Christian von Boetticher jetzt Ehrenritter

Uetersen. Der Pinneberger CDU-Europaabgeordnete Christian von Boetticher hat sich im Verlauf seiner politischen Karriere schon auf so manchem Posten geschlagen. Jetzt wurde ihm eine besondere Ehre zuteil: Ebenso wie der Pinneberger Chefarzt Professor Hartmut Nolte und der als Elmshorner Bürgermeisterkandidat bekannt gewordene frühere CDU-Landesgeschäftsführer Ernst-Michael von Abercron wurde er als Ehrenritter in den Orden der Johanniter aufgenommen.
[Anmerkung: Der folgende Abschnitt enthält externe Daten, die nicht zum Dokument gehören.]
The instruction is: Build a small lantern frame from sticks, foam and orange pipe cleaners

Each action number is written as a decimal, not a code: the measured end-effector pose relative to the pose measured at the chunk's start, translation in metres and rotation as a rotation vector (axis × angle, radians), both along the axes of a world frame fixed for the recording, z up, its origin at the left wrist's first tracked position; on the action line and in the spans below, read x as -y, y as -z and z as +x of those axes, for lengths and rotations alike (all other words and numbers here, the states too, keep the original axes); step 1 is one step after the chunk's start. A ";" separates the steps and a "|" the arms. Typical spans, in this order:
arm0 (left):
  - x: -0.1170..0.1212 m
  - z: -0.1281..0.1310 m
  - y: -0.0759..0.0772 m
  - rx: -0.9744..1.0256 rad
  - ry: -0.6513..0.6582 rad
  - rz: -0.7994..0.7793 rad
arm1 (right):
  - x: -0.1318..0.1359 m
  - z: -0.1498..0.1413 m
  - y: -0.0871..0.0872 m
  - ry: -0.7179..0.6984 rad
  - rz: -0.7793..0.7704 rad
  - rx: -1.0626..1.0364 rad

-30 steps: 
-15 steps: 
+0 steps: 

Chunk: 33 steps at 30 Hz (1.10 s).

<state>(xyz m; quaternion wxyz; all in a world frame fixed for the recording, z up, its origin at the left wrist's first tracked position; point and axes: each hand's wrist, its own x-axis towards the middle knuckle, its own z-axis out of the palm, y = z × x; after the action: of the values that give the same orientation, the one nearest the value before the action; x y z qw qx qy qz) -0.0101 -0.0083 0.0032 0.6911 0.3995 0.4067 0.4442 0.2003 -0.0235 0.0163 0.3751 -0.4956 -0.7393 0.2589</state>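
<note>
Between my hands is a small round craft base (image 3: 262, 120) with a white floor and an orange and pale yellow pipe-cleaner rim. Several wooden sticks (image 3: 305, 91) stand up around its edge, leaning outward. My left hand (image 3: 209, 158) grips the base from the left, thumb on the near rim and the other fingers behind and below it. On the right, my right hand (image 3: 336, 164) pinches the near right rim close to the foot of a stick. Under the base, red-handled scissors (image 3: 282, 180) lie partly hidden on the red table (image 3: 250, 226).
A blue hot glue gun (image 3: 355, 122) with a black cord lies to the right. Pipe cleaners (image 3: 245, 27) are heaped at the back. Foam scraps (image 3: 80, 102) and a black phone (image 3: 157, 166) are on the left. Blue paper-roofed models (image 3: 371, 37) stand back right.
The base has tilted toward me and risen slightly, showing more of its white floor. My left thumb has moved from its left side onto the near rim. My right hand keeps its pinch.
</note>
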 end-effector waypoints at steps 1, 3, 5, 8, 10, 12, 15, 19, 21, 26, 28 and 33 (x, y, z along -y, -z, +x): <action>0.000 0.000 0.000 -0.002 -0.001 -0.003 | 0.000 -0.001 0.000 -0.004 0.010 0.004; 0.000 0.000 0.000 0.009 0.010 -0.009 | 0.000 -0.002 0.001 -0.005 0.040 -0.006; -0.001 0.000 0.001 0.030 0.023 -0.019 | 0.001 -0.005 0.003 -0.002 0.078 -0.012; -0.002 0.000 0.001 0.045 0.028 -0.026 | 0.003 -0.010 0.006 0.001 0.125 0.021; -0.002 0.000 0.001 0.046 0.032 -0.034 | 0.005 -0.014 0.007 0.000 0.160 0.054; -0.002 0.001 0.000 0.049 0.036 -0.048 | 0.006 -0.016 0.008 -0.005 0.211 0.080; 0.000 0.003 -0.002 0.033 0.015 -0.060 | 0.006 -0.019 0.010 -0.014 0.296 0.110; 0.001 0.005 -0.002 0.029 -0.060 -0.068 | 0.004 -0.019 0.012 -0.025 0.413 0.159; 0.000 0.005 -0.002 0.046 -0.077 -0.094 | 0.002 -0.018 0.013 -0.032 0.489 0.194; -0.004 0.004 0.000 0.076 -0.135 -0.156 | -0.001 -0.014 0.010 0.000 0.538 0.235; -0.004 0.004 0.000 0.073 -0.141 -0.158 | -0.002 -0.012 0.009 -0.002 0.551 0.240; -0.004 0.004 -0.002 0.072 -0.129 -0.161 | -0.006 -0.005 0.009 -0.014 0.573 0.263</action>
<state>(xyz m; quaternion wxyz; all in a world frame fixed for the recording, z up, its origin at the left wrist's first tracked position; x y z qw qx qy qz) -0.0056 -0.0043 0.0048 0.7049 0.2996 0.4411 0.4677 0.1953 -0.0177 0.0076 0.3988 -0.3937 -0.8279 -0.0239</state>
Den feierlichen Rahmen dafür bildete der Rittertag der Schleswig-Holsteinischen Genossenschaft des Johanniterordens, der in der Klosterkirche und im "Hotel im Rosarium" in Uetersen durchgeführt wurde. In der Kirche erhielten die Neulinge den schwarzen Ordensmantel, den das weiße Johanniterkreuz ziert. Boetticher hat damit die Chance, nach Jahren der Bewährung nach altem Zeremoniell in der 800 Jahre alten Ordenskirche zum Rechtsritter geschlagen zu werden. Davon gibt es weltweit 3500, die sich zum evangelischen Glauben bekennen, zur Ausübung der Diakonie bereit sind und ihre Lebensführung von bewusst ritterlichem Geist bestimmen lassen. "Gemessen am Kreis der Leute, die Mitglieder werden, bedeutet es für mich eine Ehre, vorgeschlagen worden zu sein", so Boetticher. Für ihn hatte sich der Leiter der Subkommende Grafschaft Rantzau, Professor Hans-Heinrich Driftmann, stark gemacht. Die Bedeutung des Ordens liegt für Boetticher vor allem im karikativen Element. "Da in diesem Bereich das Umfeld schwierig geworden ist, muss viel auf freiwilliger Basis getan werden."Die Johanniter-Schwesternschaft, die -Unfallhilfe und die -Hilfsgemeinschaft unterhalten Krankenhäuser, Altenheime, Tageskliniken, Wohnhäuser, Aussiedlerheime und Arbeitsgemeinschaften. Abgesehen vom nennenswerten Mitgliedsbeitrag spenden die Ritter bei den Zusammenkünften, die dem Austausch in geistigen oder aktuellen Fragen dienen. Der Orden ist mit 23 Genossenschaften und 100 Subkommenden auch in Finnland, Österreich, Ungarn, der Schweiz und Frankreich vertreten. Gegründet wurde er zur Versorgung Verwundeter in der Zeit der Kreuzzüge vor nahezu 900 Jahren.